O plano de governo diz o seguinte: “Criaremos uma nova carteira de trabalho verde e amarela, voluntária, para novos trabalhadores.Assim, todo jovem que ingresse no mercado de trabalho poderá escolher entre um vínculo empregatício baseado na carteira de trabalho tradicional (azul) – mantendo o ordenamento jurídico atual –, ou uma carteira de trabalho verde e amarela (onde o contrato individual prevalece sobre a CLT, mantendo todos os direitos constitucionais).”

À Globonews, Guedes disse: “Pode escolher: porta da esquerda, você tem sindicato, você tem legislação trabalhista para te proteger, você tem encargos, tem uma porção de coisas. Porta da direita, você tem contas individuais, não mistura assistência com previdência, (...) não tem encargos trabalhistas e a legislação é como em qualquer lugar do mundo, se você for perturbado no trabalho você vai na Justiça e resolve seu problema. O FGTS, o fundo de investimento do FGTS sim (acaba), onde está um bom pedaço da corrupção. O FGTS como mecanismo de acumulação do sistema antigo deixa de rodar. O sistema novo não tem.
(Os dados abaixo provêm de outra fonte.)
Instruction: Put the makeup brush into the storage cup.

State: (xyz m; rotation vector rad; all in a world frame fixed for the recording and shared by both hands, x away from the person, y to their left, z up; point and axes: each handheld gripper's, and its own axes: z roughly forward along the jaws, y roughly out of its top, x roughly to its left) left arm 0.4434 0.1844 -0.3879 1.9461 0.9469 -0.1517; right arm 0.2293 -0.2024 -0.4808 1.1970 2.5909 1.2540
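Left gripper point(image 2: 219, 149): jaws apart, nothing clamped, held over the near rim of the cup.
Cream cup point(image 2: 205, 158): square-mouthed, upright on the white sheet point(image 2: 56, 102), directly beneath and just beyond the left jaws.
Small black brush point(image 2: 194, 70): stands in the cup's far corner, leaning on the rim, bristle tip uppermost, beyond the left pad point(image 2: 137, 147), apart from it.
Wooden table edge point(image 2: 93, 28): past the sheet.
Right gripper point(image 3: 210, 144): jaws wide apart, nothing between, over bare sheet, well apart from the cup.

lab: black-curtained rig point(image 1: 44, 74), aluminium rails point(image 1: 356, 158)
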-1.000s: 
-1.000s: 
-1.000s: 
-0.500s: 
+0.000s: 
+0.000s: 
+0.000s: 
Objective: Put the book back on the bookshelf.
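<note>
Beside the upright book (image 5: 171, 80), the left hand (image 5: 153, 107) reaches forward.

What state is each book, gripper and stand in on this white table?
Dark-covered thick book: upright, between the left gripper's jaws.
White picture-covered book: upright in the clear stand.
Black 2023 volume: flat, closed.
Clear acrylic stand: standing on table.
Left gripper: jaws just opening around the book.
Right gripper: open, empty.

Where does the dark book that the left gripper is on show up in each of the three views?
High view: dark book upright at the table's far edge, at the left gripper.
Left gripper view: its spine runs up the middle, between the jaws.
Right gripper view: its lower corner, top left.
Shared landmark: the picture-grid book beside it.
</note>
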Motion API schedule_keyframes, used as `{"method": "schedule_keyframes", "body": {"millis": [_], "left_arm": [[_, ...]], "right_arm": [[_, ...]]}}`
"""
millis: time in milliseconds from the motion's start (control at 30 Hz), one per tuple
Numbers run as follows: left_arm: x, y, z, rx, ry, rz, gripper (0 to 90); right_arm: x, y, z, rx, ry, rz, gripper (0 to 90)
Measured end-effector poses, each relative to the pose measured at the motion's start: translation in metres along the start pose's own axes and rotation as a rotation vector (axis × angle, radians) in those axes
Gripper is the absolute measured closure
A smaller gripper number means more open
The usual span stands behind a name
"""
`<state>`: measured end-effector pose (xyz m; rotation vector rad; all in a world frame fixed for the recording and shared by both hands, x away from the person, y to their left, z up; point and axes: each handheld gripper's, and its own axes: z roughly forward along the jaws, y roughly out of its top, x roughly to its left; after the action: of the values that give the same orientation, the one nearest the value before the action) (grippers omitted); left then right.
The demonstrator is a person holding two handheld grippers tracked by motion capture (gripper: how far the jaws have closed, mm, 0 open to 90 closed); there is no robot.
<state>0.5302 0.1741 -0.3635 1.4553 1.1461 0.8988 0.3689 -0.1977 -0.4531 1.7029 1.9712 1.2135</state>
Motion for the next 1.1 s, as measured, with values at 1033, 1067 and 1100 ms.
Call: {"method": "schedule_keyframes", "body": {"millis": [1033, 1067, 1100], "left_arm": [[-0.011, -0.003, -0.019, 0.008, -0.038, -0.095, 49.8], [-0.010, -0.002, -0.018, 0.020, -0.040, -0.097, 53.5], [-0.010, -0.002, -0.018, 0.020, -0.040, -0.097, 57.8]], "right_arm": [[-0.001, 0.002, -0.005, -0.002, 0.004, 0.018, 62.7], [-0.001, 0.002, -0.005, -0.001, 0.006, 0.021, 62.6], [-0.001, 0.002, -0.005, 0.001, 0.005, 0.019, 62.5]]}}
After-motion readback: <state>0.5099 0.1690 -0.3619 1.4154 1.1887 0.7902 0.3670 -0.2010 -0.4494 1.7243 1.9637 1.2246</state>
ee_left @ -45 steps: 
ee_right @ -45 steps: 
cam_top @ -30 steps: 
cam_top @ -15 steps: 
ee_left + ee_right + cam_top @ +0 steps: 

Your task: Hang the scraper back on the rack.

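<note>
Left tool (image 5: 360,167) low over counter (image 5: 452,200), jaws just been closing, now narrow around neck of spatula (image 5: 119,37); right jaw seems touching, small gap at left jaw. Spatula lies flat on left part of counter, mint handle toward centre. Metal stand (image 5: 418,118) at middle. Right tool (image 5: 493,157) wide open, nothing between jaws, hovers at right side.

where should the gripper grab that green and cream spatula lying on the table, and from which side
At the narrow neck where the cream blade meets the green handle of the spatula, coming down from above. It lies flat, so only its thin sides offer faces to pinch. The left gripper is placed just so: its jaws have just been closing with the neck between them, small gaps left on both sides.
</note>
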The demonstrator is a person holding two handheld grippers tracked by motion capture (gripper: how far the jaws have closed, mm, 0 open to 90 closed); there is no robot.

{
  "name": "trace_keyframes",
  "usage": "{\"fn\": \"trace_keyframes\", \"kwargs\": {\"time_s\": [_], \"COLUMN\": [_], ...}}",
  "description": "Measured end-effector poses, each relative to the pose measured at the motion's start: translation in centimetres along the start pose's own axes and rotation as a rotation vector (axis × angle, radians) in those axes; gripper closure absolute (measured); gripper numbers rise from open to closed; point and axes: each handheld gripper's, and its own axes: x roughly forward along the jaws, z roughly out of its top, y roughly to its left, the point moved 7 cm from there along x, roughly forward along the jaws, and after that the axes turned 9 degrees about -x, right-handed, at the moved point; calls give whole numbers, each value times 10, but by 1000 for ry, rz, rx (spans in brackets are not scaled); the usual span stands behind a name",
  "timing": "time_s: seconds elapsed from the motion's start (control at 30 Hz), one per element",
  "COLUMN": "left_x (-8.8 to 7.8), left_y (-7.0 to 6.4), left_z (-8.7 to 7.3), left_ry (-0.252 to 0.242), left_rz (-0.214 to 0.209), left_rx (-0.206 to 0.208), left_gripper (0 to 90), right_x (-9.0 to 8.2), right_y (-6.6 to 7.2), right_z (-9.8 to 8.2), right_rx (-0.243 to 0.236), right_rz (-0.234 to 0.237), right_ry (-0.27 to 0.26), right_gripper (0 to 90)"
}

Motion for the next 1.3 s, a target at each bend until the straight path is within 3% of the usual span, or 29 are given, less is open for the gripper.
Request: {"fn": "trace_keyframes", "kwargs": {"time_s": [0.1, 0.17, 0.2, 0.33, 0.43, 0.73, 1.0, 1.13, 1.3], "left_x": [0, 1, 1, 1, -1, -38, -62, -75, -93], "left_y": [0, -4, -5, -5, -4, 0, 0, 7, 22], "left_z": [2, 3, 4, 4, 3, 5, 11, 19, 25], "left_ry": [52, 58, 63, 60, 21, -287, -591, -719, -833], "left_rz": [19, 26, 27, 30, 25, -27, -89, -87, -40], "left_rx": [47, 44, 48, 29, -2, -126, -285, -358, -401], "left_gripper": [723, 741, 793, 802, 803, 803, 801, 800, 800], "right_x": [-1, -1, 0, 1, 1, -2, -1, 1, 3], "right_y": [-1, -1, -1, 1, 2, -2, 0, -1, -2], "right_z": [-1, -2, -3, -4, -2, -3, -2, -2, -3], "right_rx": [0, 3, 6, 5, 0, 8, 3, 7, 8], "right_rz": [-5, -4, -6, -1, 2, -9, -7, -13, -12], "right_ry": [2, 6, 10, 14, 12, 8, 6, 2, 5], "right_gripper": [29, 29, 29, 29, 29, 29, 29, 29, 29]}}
Essa carteira (verde a amarela) é justamente isso.”

 

O plano de governo diz: “propomos a permissão legal para a escolha entre sindicatos, viabilizando uma saudável competição que, em última instância, beneficia o trabalhador. O sindicato precisa convencer o trabalhador a voluntariamente se filiar, através de bons serviços prestados à categoria. Somos contra o retorno do imposto sindical”

 

Pérsio Arida, assessor econômico de Geraldo Alckmin (PSDB)

“Claro que a reforma trabalhista foi um excelente avanço, nós somos a favor da reforma trabalhista. Reformas trabalhistas como a que nós tivemos geram bons resultados ao longo do tempo. Muitas vezes as pessoas falam ‘não gerou resultado ainda’. Espera. Ao longo do tempo que você vai ver os resultados da reforma trabalhista. (...) Ela termina com uma herança getulista que o Brasil já deveria ter terminado há muito tempo.”

 

“Nossa posição é cristalina contra o imposto sindical obrigatório. Porque a decisão de filiação sindical e contribuição sindical é antes de mais nada individual. Nós temos mais de 16 mil sindicatos, dos quais 5 mil e tantos patronais. Tem algo de errado. Ninguém tem esse número de sindicatos no mundo.”

 

“Toda reforma sempre pode ser aprimorada aqui e ali, pequenos detalhes, mas no essencial ela tem que ser mantida. Teria que esperar um pouco mais de tempo passar para realmente avaliar esses efeitos.”